→ Task description
Whenever a line of the data below holds the string "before", copy that line.

═════ Dataset content ═════

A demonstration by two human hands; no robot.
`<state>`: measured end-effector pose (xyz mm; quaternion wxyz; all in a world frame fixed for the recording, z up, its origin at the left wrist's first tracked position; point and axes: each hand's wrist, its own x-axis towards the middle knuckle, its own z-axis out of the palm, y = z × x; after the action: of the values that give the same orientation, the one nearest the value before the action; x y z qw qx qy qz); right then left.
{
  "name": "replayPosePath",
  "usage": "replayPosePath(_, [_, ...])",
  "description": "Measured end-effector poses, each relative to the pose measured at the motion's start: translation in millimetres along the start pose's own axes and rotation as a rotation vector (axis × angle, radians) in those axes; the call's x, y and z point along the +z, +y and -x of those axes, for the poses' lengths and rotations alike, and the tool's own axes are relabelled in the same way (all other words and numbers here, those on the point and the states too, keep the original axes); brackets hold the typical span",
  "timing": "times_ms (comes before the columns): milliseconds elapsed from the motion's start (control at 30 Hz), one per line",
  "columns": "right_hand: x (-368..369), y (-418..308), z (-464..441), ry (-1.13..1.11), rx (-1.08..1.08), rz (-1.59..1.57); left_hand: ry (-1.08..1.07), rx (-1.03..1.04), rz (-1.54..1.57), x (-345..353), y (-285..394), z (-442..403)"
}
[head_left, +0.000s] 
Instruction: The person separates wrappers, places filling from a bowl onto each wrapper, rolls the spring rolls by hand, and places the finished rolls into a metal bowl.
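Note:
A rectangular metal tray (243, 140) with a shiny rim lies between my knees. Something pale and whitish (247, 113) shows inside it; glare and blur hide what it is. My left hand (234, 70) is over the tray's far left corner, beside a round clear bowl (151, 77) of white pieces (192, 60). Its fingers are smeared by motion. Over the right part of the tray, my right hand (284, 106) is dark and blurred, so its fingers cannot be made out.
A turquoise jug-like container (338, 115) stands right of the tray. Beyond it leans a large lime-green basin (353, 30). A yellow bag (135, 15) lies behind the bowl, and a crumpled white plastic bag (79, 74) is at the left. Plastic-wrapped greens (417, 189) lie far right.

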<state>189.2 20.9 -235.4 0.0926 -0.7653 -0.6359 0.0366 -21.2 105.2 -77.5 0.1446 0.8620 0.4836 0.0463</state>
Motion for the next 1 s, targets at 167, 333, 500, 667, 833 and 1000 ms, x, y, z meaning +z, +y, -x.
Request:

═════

→ Answer to the exercise
`<state>`: measured end-effector pose (xyz mm; quaternion wxyz; all in a world frame fixed for the recording, z up, its origin at the left wrist's first tracked position; point and axes: each hand's wrist, its own x-axis towards the middle knuckle, its own z-axis out of the palm, y = z × x; after the action: of the values that give the same orientation, the one nearest the value before the action; x y z qw qx qy qz); right then left.
  "timing": "times_ms (comes before the columns): milliseconds elapsed from the motion's start (control at 30 Hz), one per line",

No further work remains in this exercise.